Cartier-Bresson and Me: Part 6
Re: The Christian Science Monitor
The fiasco with failing utterly to publish my piece on Pavel Zajicek and The Plastic People and similar experiences convinced me that neither the timeliness of a story, nor the quality of my writing and photography mattered in finding opportunities to publish my journalism. Even when I succeeded the economics were not in my favor. Yet in 1980 I had a streak of good luck with The Christian Science Monitor, one of just a few truly national U.S. newspapers in those days. The foreign news editor ran my story about the “Alice In Wonderland” quality of the Polish economy on the front page. This sudden break came in the immediate wake of Solidarity’s strikes in Gdansk. The Monitor published others of my Polish pieces and for once I was given a forum for my journalism. One day an entire ad-free page was devoted to my writing and photography. It showed the Writer’s Union café, where sat leading dissident Adam Michnik, a key member of Solidarity. I was thrilled to see my work in a major news organ, reporting an important story, illustrated with photos in the manner of Cartier-Bresson. There was a downside: Being an independent journalist I was paid “stringer’s rates” for my work: $400 total for the entire page. That sum did not even pay my travel expenses in doing the piece.
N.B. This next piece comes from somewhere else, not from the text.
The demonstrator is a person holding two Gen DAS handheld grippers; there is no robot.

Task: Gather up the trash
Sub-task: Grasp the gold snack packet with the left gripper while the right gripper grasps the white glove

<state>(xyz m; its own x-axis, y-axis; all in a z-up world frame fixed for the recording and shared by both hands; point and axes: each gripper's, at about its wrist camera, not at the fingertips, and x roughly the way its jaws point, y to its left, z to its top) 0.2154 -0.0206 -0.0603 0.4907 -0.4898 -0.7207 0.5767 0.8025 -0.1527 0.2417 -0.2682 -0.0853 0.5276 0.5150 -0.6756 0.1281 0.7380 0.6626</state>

Throughout the years of working mostly in the shadows I remained a devoted acolyte of Henri Cartier-Bresson. I bought every book that featured his work. Inspired by seeing some of his photos printed as big as 30”x45” in a Manhattan gallery, I learned how to print my own giant images, projecting the negative onto oversized sheets of photo paper cut from a 100-foot roll and fastened down on my darkroom floor with the enlarger head raised two meters above. 45-minute exposures were not uncommon.
For a period of years I lived out this ideal: citizen of the world, camera in hand, ever ready for the next opportunity when the prospect of a great image might present itself. I was never without my camera, usually the Leica M-2, always looking out for that great composition.
Even more frustrating than pursuing magazine and newspapers editors was my unsuccessful quest to exhibit in galleries. One big exception was my 1-man exhibit in the gallery of ZPAV, The Union of Polish Art Photographers, in Krakow, Poland. I hung over 100 photos in the expansive gallery. Further, I arranged with the cultural attache in the U.S. Embassy in Warsaw to take the exhibition on the road after its conclusion in Krakow. Two years later the prints were returned to me at home in the U.S. after exhibitions in 6 cities of Poland.
Failing to establish a reputation back home, lacking a sponsor, and steadily loosing money it was inevitable that I would move on. Cartier-Bresson offered me an artistic vision and a model of how to live, but not a way to secure my place in the world of photography. I never lost my love of the master’s work or the ideal he represented. Eventually, years after I stopped actively photographing, I got my London exhibit (Proud Galleries, “Blues Anthology”, 2008-2009), and my show at Panopticon Gallery in Boston (April-May, 2010) in Boston, and an exhibit in the Cambridge office of Google.